Richard J. Daley, the Chicago mayor who helped make UIC a reality, has been memorialized in a website with new oral histories from his colleagues, friends and relatives.

“Remembering Richard J. Daley” features video, audio, photos and documents from the UIC Library’s Richard J. Daley Collection.

There are six interviews with Daley’s wife, Eleanor “Sis” Daley, who donated her husband’s archives to UIC, and interviews with five of Daley’s seven children.  Others interviewed include:

• national figures Jimmy Carter, Richard Durbin, Adlai Stevenson and Andrew Young

• Chicago politicians Ed Burke, Ed Kelly and Michael Madigan

• civic leaders James Compton, former Chicago Urban League president, and Newton Minow, former chairman of the Federal Communications Commission

• Kay Quinlan, Daley’s personal secretary from 1967 to 1976.

The contributors, interviewed from 2002 through June 2015, offer insights into Daley’s city administration from 1955 to 1976 and his role as head of the Cook County Democratic Party from 1953 to 1976.

“The Daley family was instrumental in identifying and contacting people who could offer an insider’s perspective on decision-making in the Daley administration,” said Peggy Glowacki, archivist for special collections at UIC’s Richard J. Daley Library. “Other interviews, such as with members of the mayor’s security detail and his personal secretary, give a glimpse of the day-to-day workings of his office.”

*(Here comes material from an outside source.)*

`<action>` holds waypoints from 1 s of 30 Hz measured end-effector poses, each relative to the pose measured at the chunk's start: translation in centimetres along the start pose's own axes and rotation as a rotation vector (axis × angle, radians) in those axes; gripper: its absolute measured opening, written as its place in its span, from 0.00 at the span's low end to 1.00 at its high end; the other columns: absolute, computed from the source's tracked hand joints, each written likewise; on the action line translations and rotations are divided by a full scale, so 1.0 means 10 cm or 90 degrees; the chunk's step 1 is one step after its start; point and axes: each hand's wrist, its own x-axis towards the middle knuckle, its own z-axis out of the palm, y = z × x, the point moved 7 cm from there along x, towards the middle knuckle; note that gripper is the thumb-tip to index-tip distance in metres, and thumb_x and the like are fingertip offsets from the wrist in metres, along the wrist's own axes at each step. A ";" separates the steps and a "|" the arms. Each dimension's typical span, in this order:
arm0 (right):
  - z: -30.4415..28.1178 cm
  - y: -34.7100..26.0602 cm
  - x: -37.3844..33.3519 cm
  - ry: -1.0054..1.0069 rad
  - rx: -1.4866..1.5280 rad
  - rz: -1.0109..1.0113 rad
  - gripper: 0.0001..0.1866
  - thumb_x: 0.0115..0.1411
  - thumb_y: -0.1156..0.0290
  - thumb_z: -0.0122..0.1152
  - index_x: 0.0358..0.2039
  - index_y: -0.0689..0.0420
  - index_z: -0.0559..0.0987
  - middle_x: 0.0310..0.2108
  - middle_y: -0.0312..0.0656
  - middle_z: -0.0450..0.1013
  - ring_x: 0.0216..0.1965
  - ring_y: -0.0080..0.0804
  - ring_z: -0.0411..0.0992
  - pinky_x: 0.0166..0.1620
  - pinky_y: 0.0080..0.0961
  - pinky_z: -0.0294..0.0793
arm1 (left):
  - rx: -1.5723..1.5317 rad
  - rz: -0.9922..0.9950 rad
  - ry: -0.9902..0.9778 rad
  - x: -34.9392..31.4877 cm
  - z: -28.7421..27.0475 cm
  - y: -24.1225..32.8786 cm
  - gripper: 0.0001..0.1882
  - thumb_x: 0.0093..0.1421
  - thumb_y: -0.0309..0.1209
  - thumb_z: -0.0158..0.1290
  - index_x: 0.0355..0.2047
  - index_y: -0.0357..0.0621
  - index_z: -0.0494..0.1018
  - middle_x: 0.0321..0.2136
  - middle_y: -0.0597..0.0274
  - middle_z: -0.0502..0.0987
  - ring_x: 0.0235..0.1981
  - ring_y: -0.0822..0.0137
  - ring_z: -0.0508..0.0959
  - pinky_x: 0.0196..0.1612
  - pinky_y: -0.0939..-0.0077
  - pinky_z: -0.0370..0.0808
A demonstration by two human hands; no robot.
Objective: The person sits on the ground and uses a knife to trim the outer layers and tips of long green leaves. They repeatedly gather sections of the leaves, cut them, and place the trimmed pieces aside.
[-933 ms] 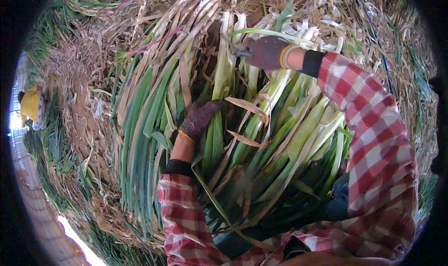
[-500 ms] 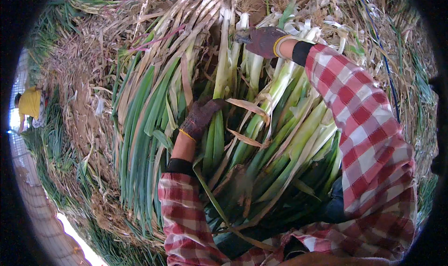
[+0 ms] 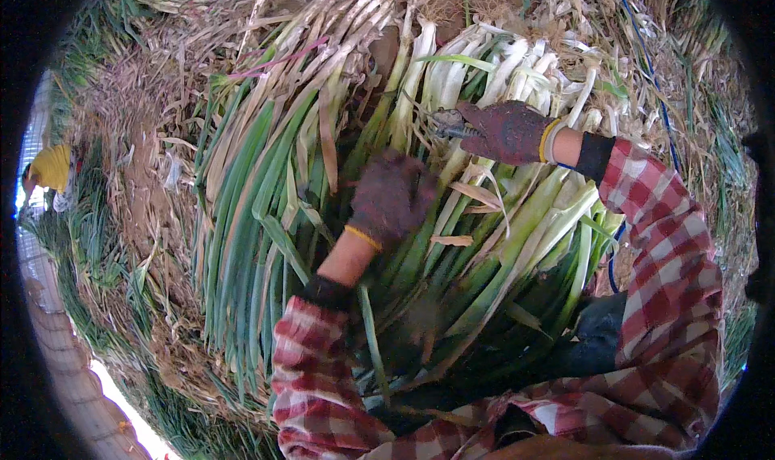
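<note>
A spread of leeks lies before me, white root ends toward the far side and green leaves toward me. My left hand, in a dark, dirty glove, is closed round the leafy part of a leek near the middle; its fingertips are partly hidden and slightly blurred. To its right and farther off, my right hand, gloved alike with a yellow cuff, closes on a small grey metal tool. The tool's tip points left, beside the pale stalks; its exact kind is unclear.
Another row of leeks with dry brown leaves lies to the left. Dry husks cover the soil all around. A blue cord runs down the right side. A person in a yellow top bends at the far left.
My left hand has moved right and slightly farther off. My right hand with the tool has come nearer and to the right, so the two hands are closer together.
</note>
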 end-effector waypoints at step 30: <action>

When UIC opened the Daley Collection in 2013, hundreds of people viewed a temporary exhibition of its artifacts, photos and documents. Since then, researchers have viewed the collection by appointment in the library’s Special Collections Department, but the oral histories were not available until the website went live July 20.

Many of those interviewed for the website joined Chancellor Michael Amiridis, University President Timothy Killeen and library staff at a celebration of the oral history project at the library.

“In 1960, Chicago was one of the only major American cities without a four-year public university. Mayor Richard J. Daley changed that reality five years later when the University of Illinois opened this campus to educate the children of Chicago’s working families,” Amiridis said.

The interviews were conducted by the late Robert Remini, UIC historian and professor emeritus and historian for the U.S. House of Representatives; Fred Beuttler, who served with Remini as House and UIC historian; and Marie Scatena, an oral historian who taught at UIC.

Full transcripts of all interviews, along with an illustrated biography of Daley and a chronology of his life, can be read under “Biographies” on the website.



Elsewhere on the website, oral history excerpts, photos, videos and audio clips are sorted by topic under six categories:

Man on Five

Daley’s leadership style, office routines, relationships with those who worked for him, financial knowledge, sponsorship of city celebrations, presence in national politics, and dedication to Chicago

The City that Works

The mayor’s attention to city services, public resources like UIC and O’Hare International Airport, Loop skyscrapers and corporate headquarters, city beautification, labor relations and business development

Good Government is Good Politics

Daley’s chairmanship of the Democratic Party and ward politics, his approach to campaigning for himself and others, and influence in national campaigns

A Changing Society

Views on Daley’s handling of the civil rights movement, race and housing issues, the Vietnam War, the 1968 riots and Democratic convention, and the national Democratic Party’s refusal of Daley’s slate of delegates for the 1972 convention


Family, friends and colleagues look back on Daley’s sudden death in 1976 and the value of his achievements, including his decision to build UIC.

“We trust that the new website will provide insights,” said Mary Case, university librarian and dean of libraries.

“Historians, students and other interested individuals will find compelling stories about everyday life in the Daley home, the transformation of Chicago into a major world city, and the issues of race and war that gripped the nation in the 1960s.”